= List of pollution-related diseases =

Diseases caused by pollution lead to the chronic illness and premature deaths of approximately 9 million people each year, corresponding to one in six deaths worldwide, according to a 2022 update to the Lancet Commission on Pollution and Health. This is in part because pollution causes so many diseases that it is often difficult to draw a straight line between cause and effect.

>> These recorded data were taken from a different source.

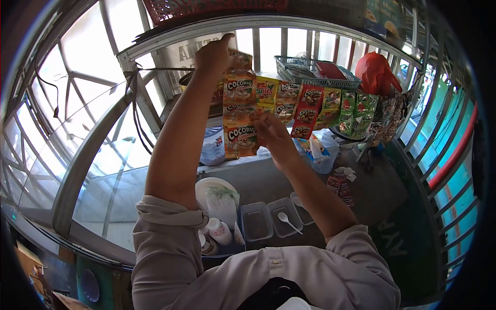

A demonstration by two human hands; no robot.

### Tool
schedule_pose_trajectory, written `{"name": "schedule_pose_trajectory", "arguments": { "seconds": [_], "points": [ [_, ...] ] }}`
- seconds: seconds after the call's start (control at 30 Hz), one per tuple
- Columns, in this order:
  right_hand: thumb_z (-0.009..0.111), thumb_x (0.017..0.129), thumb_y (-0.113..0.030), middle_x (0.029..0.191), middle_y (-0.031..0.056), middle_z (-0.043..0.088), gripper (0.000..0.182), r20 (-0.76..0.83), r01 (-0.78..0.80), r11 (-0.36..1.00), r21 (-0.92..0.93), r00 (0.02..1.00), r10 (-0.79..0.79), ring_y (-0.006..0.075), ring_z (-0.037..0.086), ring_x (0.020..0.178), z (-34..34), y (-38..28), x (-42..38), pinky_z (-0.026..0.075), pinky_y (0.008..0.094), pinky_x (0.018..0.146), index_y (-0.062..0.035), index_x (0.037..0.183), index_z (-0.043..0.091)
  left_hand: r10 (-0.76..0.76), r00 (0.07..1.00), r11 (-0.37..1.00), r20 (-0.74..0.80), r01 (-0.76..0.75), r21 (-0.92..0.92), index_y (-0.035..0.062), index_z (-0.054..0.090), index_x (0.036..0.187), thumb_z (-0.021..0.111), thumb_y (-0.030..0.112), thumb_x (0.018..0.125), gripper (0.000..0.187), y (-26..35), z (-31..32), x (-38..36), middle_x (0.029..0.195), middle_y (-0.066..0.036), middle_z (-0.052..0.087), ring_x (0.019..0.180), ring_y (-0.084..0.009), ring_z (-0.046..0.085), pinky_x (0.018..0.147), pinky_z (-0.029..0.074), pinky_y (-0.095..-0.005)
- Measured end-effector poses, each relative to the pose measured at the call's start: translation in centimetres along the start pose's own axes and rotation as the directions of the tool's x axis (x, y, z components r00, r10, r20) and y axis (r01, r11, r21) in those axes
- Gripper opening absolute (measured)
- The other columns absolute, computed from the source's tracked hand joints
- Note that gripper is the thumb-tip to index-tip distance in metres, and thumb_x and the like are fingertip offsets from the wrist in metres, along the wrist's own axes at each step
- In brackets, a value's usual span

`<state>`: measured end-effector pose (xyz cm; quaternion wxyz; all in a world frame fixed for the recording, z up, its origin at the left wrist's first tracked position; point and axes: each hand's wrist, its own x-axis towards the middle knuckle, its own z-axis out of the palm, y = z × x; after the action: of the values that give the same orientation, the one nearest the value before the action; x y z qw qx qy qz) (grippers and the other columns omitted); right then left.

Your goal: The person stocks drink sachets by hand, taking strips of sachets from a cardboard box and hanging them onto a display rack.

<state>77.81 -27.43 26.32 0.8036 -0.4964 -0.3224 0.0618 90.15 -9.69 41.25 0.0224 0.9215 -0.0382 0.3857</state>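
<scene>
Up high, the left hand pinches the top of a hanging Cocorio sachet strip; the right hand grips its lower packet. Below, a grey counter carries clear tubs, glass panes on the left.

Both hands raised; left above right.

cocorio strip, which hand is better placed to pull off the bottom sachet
Right. The right hand already pinches the lower part of the Cocorio strip beside the bottom sachet. The left hand is up at the strip's top by the rail, steadying it.
</scene>
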Motion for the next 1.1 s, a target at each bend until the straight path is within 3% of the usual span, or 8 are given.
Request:
{"name": "schedule_pose_trajectory", "arguments": {
  "seconds": [0.2,0.3,0.4,0.53,0.6,0.7,0.93,1.1],
  "points": [
    [0.052,0.096,-0.025,0.086,-0.0024,0.055,0.016,-0.048,0.069,0.997,-0.017,0.996,-0.07,0.0062,0.053,0.07,-1.0,0.7,0.6,0.046,0.0236,0.063,-0.0109,0.089,0.05,0.218,0.957,0.94,0.19,-0.154,-0.305,0.0148,0.068,0.107,0.06,0.048,0.085,0.041,-0.1,-1.3,-1.4,0.102,-0.01,0.067,0.095,-0.023,0.064,0.084,0.049,-0.0357],
    [0.05,0.095,-0.018,0.09,-0.0001,0.056,0.007,-0.037,0.098,0.985,-0.145,0.994,-0.105,0.0062,0.055,0.08,-2.7,1.2,1.8,0.045,0.0245,0.07,-0.0118,0.092,0.051,0.353,0.808,0.891,0.472,-0.135,-0.434,0.0066,0.066,0.108,0.063,0.074,0.067,0.079,0.3,-2.6,-2.5,0.094,-0.017,0.068,0.092,-0.0277,0.066,0.08,0.051,-0.0373],
    [0.05,0.095,-0.018,0.092,0.0004,0.056,0.008,-0.174,0.159,0.986,0.047,0.974,-0.148,0.0084,0.056,0.086,-3.1,1.9,3.1,0.046,0.0274,0.075,-0.0106,0.094,0.052,0.379,0.816,0.895,0.436,-0.204,-0.396,0.0058,0.066,0.108,0.066,0.074,0.065,0.081,-0.1,-2.8,-2.9,0.093,-0.018,0.068,0.092,-0.0274,0.066,0.078,0.051,-0.0375],
    [0.05,0.094,-0.018,0.097,0.001,0.056,0.009,-0.122,0.089,0.996,-0.013,0.988,-0.09,0.011,0.056,0.095,-3.1,1.9,3.4,0.047,0.0289,0.081,-0.0101,0.096,0.053,0.378,0.824,0.897,0.422,-0.214,-0.386,0.0097,0.069,0.103,0.065,0.052,0.08,0.048,-1.3,-3.0,-2.1,0.091,-0.012,0.069,0.088,-0.0242,0.066,0.079,0.05,-0.0362],
    [0.052,0.094,-0.024,0.093,0.0003,0.058,0.015,-0.112,0.03,0.999,0.013,0.993,-0.028,0.0094,0.057,0.091,-2.2,1.7,2.9,0.048,0.0274,0.072,-0.0098,0.098,0.053,0.362,0.826,0.911,0.433,-0.215,-0.352,0.0102,0.07,0.101,0.064,0.046,0.083,0.041,-2.0,-3.1,-2.0,0.091,-0.011,0.069,0.086,-0.0237,0.066,0.078,0.05,-0.036],
    [0.055,0.093,-0.036,0.091,0.0001,0.063,0.028,0.1,-0.148,0.898,-0.415,0.973,0.207,0.0084,0.06,0.07,-2.6,3.0,2.0,0.042,0.0228,0.056,-0.011,0.106,0.055,0.364,0.827,0.92,0.429,-0.25,-0.3,0.0101,0.07,0.1,0.061,0.038,0.087,0.032,-2.4,-2.7,-2.0,0.089,-0.009,0.07,0.083,-0.0206,0.066,0.077,0.05,-0.0344],
    [0.053,0.093,-0.038,0.097,0.001,0.064,0.035,0.355,-0.367,0.797,-0.48,0.75,0.559,0.0094,0.062,0.077,-9.0,5.3,-4.7,0.044,0.0245,0.062,-0.0095,0.113,0.056,0.363,0.903,0.92,0.23,-0.309,-0.241,0.0155,0.071,0.097,0.059,0.041,0.087,0.03,-2.1,-1.9,-4.3,0.083,-0.006,0.07,0.078,-0.0222,0.067,0.079,0.05,-0.04],
    [0.056,0.091,-0.032,0.097,0.0017,0.064,0.03,0.074,-0.723,0.577,-0.379,0.598,0.798,0.0107,0.062,0.08,-17.2,6.0,-10.7,0.046,0.0257,0.067,-0.0104,0.112,0.057,0.331,0.939,0.941,0.089,-0.321,-0.106,0.0207,0.071,0.097,0.055,0.044,0.089,0.029,-0.7,-2.1,-6.7,0.086,-0.003,0.07,0.085,-0.0206,0.066,0.097,0.035,-0.0515]
  ]
}}
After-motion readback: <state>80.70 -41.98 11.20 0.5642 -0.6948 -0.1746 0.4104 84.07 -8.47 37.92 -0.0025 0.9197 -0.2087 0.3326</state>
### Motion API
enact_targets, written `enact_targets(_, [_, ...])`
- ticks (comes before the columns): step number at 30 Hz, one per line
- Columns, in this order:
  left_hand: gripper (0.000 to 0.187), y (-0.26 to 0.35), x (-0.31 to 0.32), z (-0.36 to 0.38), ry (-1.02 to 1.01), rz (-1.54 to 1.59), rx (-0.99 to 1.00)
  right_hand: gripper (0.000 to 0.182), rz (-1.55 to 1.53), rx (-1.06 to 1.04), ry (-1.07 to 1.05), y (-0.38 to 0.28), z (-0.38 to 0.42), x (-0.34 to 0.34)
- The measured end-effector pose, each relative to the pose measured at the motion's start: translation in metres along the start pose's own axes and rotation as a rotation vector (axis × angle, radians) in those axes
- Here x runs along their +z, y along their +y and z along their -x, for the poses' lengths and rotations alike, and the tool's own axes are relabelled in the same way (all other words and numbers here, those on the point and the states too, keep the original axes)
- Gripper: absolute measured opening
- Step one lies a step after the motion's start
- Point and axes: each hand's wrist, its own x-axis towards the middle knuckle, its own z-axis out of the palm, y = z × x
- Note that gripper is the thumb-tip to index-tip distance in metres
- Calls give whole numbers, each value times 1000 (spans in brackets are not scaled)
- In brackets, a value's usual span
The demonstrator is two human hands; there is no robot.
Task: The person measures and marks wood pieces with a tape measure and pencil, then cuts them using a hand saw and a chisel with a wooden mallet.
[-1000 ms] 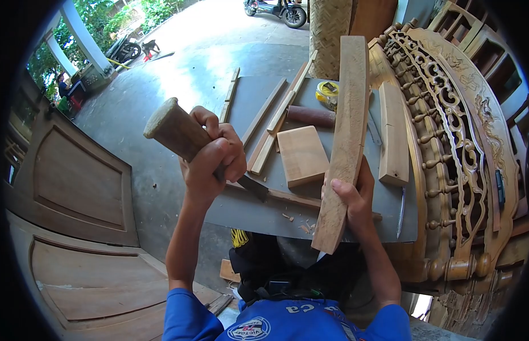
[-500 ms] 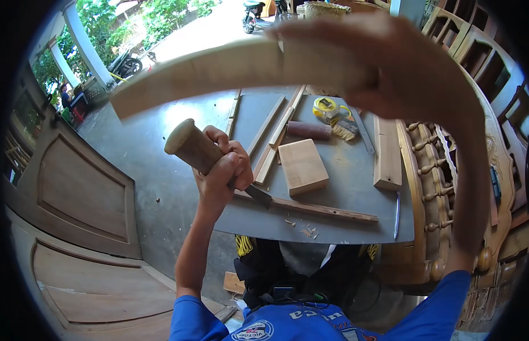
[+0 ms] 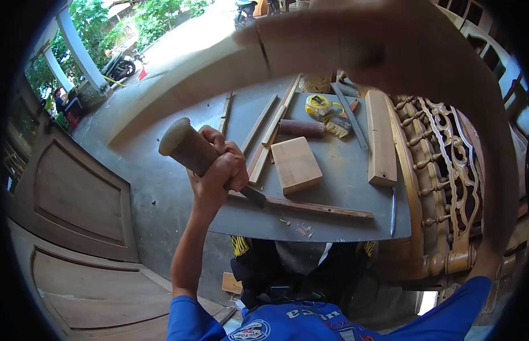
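My left hand (image 3: 216, 165) is wrapped round the thick wooden handle of a chisel (image 3: 187, 146), held at a slant. The chisel's metal blade meets a narrow wooden strip (image 3: 321, 208) lying along the table's near edge. High in front of the camera, my right hand (image 3: 384, 48) grips a long piece of wood (image 3: 202, 77), smeared by motion and raised above the chisel. Small wood chips (image 3: 303, 230) lie beside the strip. Just behind the strip sits a square wooden block (image 3: 296, 165).
On the grey table (image 3: 344, 165) lie a yellow tape measure (image 3: 318, 105), a brush (image 3: 337, 126), a dark red roll (image 3: 301, 128), a metal ruler (image 3: 351, 116), a long wooden block (image 3: 381, 142) and several strips. Carved furniture (image 3: 432, 165) stands right, wooden panels (image 3: 77, 196) left. A person (image 3: 61, 101) sits far back.
My right hand and the long piece of wood have risen nearer the camera. My left hand keeps the chisel on the strip. The view has shifted slightly.
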Motion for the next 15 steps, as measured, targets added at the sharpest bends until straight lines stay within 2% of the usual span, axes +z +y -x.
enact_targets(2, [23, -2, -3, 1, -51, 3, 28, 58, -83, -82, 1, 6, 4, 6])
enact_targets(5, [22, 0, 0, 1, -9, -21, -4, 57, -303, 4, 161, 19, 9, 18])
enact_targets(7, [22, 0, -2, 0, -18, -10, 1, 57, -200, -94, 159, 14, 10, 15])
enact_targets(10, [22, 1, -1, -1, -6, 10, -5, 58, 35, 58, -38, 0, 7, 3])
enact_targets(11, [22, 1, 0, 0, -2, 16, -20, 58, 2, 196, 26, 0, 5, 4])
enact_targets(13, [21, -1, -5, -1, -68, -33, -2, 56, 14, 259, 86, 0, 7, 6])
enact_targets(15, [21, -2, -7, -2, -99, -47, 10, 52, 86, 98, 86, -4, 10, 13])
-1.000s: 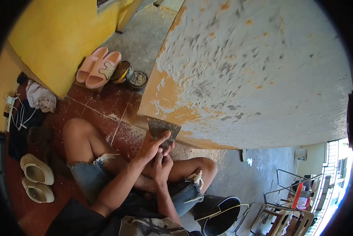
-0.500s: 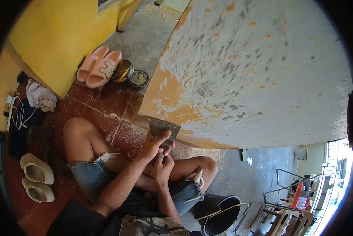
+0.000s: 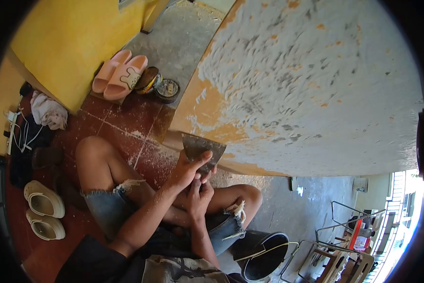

There are many types of pollution-related diseases, including those caused by air pollution, contaminated soil, water pollution and lacking water, sanitation and hygiene (WASH). Air pollution can be reduced.

== Environmental diseases vs. pollution-related diseases ==
Environmental diseases are a direct result from the environment. This includes diseases caused by substance abuse, exposure to toxic chemicals, and physical factors in the environment, like UV radiation from the sun, as well as genetic predisposition. Meanwhile, pollution-related diseases are attributed to exposure to toxins in the air, water, and soil. Therefore, all pollution-related disease are environmental diseases, but not all environmental diseases are pollution-related diseases.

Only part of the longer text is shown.